Comment s’est construite cette exposition? « Tout d’abord, c’est une rencontre avec des personnalités généreuses qui nous ont mis à disposition ces oeuvres anciennes, fragiles, de photographes connus ou moins connus mais dont la grande valeur artistique est intéressante » précise Ricardo Vazquez, commissaire de l’exposition et directeur de l’Hôtel des Arts. « Nous avons déjà travaillé sur le thème de la ville, grâce aussi à des résidences de création avec Stéphane Couturier, Jacqueline Salmon, Gabriele Basilico, mais la nouveauté réside dans l’exposition de la photographie humaniste des années 1930, avec un double regard franco-américain ». La photographie humaniste française est généreuse alors que la photographie humaniste américaine, par le biais de la street photography, met l’accent sur les conditions difficiles de la population. Pour Françoise Docquiert, commissaire de cette exposition, qui connaît le couple de collectionneurs depuis 15 ans, « la difficulté a résidé dans la sélection des photographies parmi les 650 que compte la collection. Florence et Damien Bachelot nous ont fait confiance et nous ont laissé libre choix dans cette sélection ». Une occasion de voir des pièces rares au tirage exceptionnel. Damien Bachelot, passionné, précise: « Notre collection n’est pas composée selon un ordre d’achat, il n’y a aucun objectif, tout ce qui est choisi est fait parce qu’on aime. Chaque pièce s’acquiert suite à un coup de coeur. Nos deux principes sont d’acquérir des tirages d’époque de qualité exceptionnelle et en noir et blanc car plus abstrait et plus esthétique. Cependant, vous verrez quelques dérogations à cette règle. Mais ce qui est intéressant est de voir cette sélection faite par les deux commissaires.

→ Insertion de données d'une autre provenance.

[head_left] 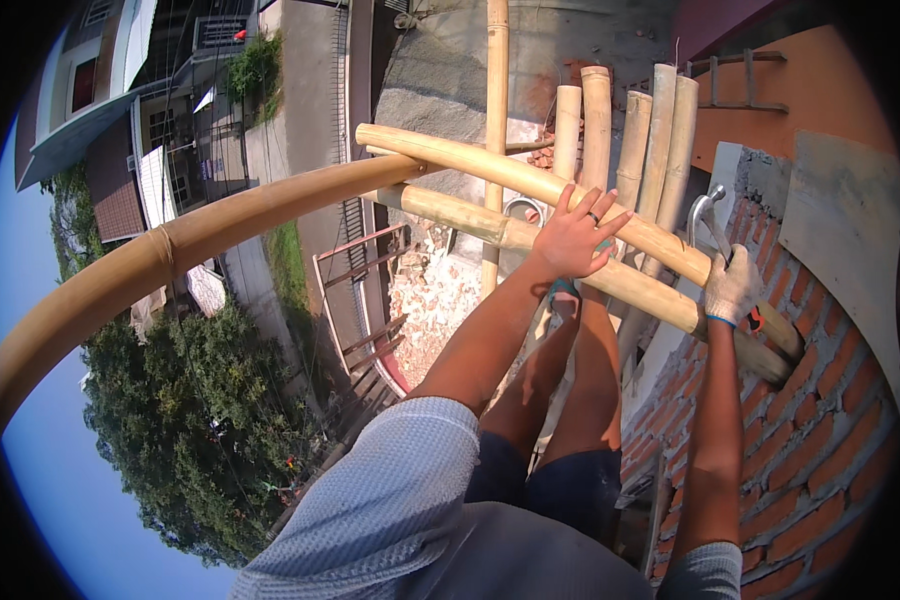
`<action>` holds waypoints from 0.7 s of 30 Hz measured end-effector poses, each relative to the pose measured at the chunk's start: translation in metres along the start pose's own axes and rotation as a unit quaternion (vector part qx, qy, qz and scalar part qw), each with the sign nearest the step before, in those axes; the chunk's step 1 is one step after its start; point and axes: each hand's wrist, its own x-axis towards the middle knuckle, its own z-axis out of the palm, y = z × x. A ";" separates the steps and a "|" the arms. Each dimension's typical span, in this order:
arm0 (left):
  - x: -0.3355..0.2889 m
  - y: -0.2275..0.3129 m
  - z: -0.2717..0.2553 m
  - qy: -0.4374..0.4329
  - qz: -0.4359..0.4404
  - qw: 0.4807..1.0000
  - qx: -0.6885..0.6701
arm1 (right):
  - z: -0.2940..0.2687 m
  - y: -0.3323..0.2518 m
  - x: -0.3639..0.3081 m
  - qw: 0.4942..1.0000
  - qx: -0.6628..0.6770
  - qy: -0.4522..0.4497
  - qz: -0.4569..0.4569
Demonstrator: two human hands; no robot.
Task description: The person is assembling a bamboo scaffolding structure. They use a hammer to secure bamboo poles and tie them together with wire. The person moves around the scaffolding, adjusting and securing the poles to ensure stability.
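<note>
My left hand (573,238), bare with a dark ring, lies with spread fingers on a long bamboo pole (450,155). A second bamboo pole (440,208) runs just below it, roughly parallel, under my left wrist. My right hand (732,285) wears a pale knitted glove and is closed around a claw hammer (707,212). The metal head sticks up above the glove, and part of an orange-and-black handle shows below. That hand rests over the right part of the upper pole, close to the brick wall (820,440).
A thick bamboo pole (100,290) slants across the left and meets the others. Several upright bamboo poles (597,120) stand ahead, beside a tall one (496,80). Far below lie rubble (435,310), a reddish metal frame (360,250) and a road (310,90).
</note>
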 end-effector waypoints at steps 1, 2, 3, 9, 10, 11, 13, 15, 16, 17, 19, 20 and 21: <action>-0.002 0.002 -0.001 0.004 -0.021 1.000 -0.002 | 0.000 0.001 0.000 1.000 0.003 0.006 -0.010; -0.003 0.004 -0.002 0.013 -0.037 0.999 0.005 | 0.001 0.001 0.000 1.000 0.005 0.003 -0.009; -0.005 0.008 -0.003 0.012 -0.051 0.999 0.011 | 0.001 0.002 -0.001 1.000 0.013 0.011 -0.015; -0.008 0.016 0.003 0.041 -0.197 0.979 0.041 | 0.003 0.002 0.000 1.000 0.002 0.027 0.002; -0.009 0.017 0.004 0.043 -0.197 0.979 0.039 | 0.001 0.001 -0.001 1.000 0.005 0.014 0.015; -0.010 0.018 0.004 0.044 -0.197 0.979 0.037 | 0.000 0.001 -0.001 1.000 0.003 0.010 0.011; -0.011 0.018 0.004 0.074 -0.197 0.977 0.035 | -0.003 0.001 -0.001 1.000 0.011 -0.012 0.016; -0.011 0.018 0.003 0.065 -0.197 0.978 0.037 | -0.004 0.000 0.000 1.000 0.014 -0.015 0.003; -0.011 0.017 0.003 0.064 -0.193 0.978 0.037 | -0.004 -0.001 0.000 1.000 0.004 -0.017 0.004; -0.011 0.017 0.003 0.057 -0.191 0.979 0.037 | -0.004 0.000 0.001 1.000 0.000 -0.018 0.002; -0.011 0.016 0.003 0.069 -0.191 0.979 0.035 | -0.003 0.000 0.001 1.000 0.002 -0.012 -0.003; -0.011 0.016 0.003 0.063 -0.194 0.979 0.031 | -0.003 0.000 0.001 1.000 0.008 -0.006 -0.005; -0.011 0.016 0.004 0.074 -0.192 0.978 0.032 | -0.002 0.000 0.002 1.000 0.011 -0.008 0.007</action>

C’est une vision de leurs choix et ils font ressortir ce qu’on ne voit pas. « 

Dès la première salle, la photographie se fait documentariste avec deux clichés de Lewis Hine datant de 1910. Deux petits formats qui créent une intense émotion. Elles véhiculent des impressions sur la communauté noire de cette époque. Apprécions aussi la construction de la photographie Brooklyn Gang (stickball players) de Bruce Davidson (1968) autour des verticales architecturales et d’obliques par les rangées de véhicules. Puis, nous découvrons les photographies inhabituelles de Sid Gross Man, le contraste fort de l’ombre noire et de la lumière presque orangée de Marvin Newman ainsi que le style unique de Saul Leiter. Dès à présent, nous notons qu’une des forces de cette exposition est de montrer des images inattendues de photographes reconnus, de voir quels ont été leurs chemins de traverse pour les découvrir là où on ne s’y attend pas. Dans le hall, les visages fermés du cliché de Luc Delahaye (2006)  font face aux visages souriants de Robert Doisneau. Le photographe qui immortalisa un Paris populaire, témoin d’un art de vivre bon enfant, s’éloigne de la vision américaine sociale découverte dans les deux précédentes salles. Doisneau continue de nous surprendre avec cet Homme sur le gazomètre de la salle suivante. On y découvre aussi plusieurs propositions de lectures dans les clichés accrochés. Chaque image est une passerelle entre diverses thématiques: la ville, la rue, les êtres… La ville, lieu de délectation et de plaisirs simples, décelables dans les photographies de Sabine Weiss(Sienne, 1923), Brouillard à Paris de Brassaï (1923), le couple penché au-dessus d’une cage à oiseaux par Ergy Landau (1950) ou  les scènes de rue de Willy Ronis. Tout au long du parcours, nous retrouvons le photographe Edouard Boubat, premier artiste à intégrer la collection Bachelot. Une oeuvre réaliste et poétique. « Ce qui nous intéresse est la force d’une image plus que sa taille », confie Damien Bachelot. « Nous choisissons une photographie parce qu’elle nous touche. Nous cherchons une certaine cohérence et un certain goût dans notre collection. Preuve que nous pouvons collectionner des tirages sublimes sans chercher des grands noms, comme par exemple, la photographie de Nick de Morroli avec cette perspective fuyante impressionnante ».

A l’étage, nous avons rendez-vous avec le symbole de la cité moderne: l’automobile. Les artistes comme Saul Leiter ou Rayk Metzker en ont fait un axe de recherche. Le photographe belge Harry Gruyaert nous livre deux séries sur San Francisco (1973) et Los Angeles (1982). Judith Joy Ross en joue comme objet de plaisir. La ville moderne a été façonnée par l’automobile. Puis, dans une autre salle, nous découvrons pleinement la capacité que possède la photographie à capter le réel et les évènements de son temps: manifestations de mai 1968 par Gilles Caron, la marche de Selma avec Martin Luther King fixé pour l’éternité par Mike Smith, les photographies ethniques de Josef Koudela, le patriote de Diane Arbus ou les photographies sociales de Dorothée Lang.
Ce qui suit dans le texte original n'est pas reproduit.